In your copy of the listing below, reproduce each word exactly and include no pictures.
********
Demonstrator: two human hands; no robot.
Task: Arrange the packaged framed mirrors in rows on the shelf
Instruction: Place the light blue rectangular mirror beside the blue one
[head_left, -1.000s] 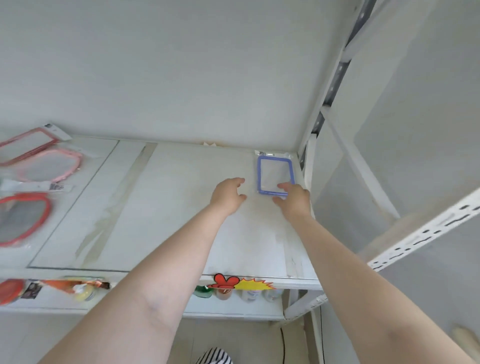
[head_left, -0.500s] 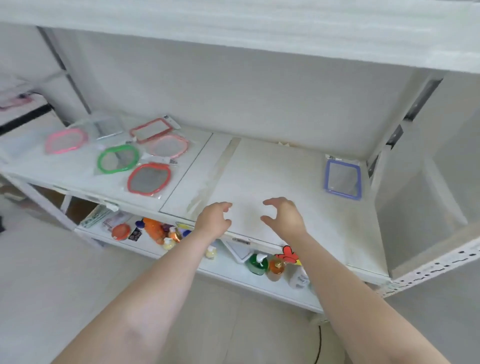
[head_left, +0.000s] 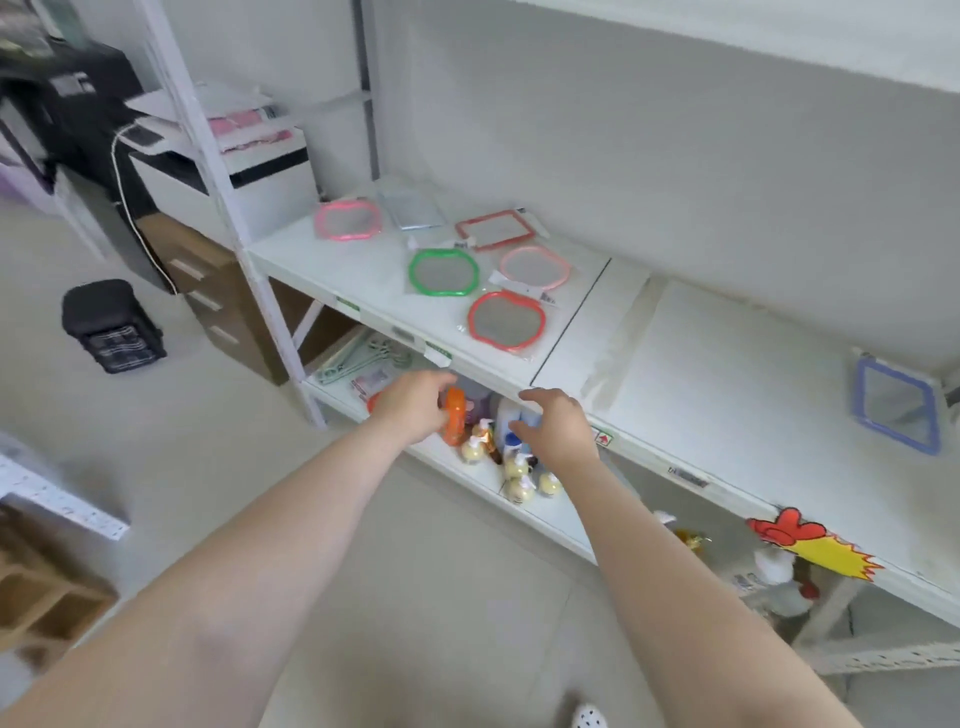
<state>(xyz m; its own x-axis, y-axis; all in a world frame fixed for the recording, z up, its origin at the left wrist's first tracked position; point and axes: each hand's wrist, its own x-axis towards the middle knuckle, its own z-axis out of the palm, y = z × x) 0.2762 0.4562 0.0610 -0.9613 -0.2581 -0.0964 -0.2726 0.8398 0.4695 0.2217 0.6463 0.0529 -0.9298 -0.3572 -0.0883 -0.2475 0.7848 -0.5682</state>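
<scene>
A blue square-framed mirror lies alone at the far right of the white shelf. On the shelf's left part lie several packaged mirrors: a red round one, a green one, a pale pink one, a red square one, a bright pink one and a clear pack. My left hand and my right hand hover empty in front of the shelf's front edge, fingers loosely curled, below the red round mirror.
The lower shelf holds an orange bottle, small bottles and packets. A red and yellow sticker hangs on the shelf edge at right. A white upright post, a printer, brown drawers and a black bin stand at left.
Both hands left the blue mirror at the far right and drew back, moving left along the shelf front. The view swung left, bringing the group of mirrors into view.
</scene>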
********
[Solution to this task]
Demonstrator: two human hands; no robot.
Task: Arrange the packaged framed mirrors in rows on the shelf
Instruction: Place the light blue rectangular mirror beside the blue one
[head_left, -1.000s] 
[head_left, -0.500s] 
[head_left, +0.000s] 
<state>(xyz m; its own x-axis, y-axis; all in a world frame fixed for the recording, z up, its origin at the left wrist's first tracked position; point and axes: each hand's wrist, its own x-axis towards the middle knuckle, its own z-axis out of the palm, y = z × x) 0.2762 0.4562 0.0610 -0.9613 -0.2581 -0.0964 -0.2726 0.8398 0.4695 0.2217 0.6463 0.0529 -0.9298 -0.3572 -0.0883 -0.2475 0.7848 -0.5682</state>
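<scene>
A blue square-framed mirror lies alone at the far right of the white shelf. On the shelf's left part lie several packaged mirrors: a red round one, a green one, a pale pink one, a red square one, a bright pink one and a clear pack. My left hand and my right hand hover empty in front of the shelf's front edge, fingers loosely curled, below the red round mirror.
The lower shelf holds an orange bottle, small bottles and packets. A red and yellow sticker hangs on the shelf edge at right. A white upright post, a printer, brown drawers and a black bin stand at left.
Both hands left the blue mirror at the far right and drew back, moving left along the shelf front. The view swung left, bringing the group of mirrors into view.
</scene>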

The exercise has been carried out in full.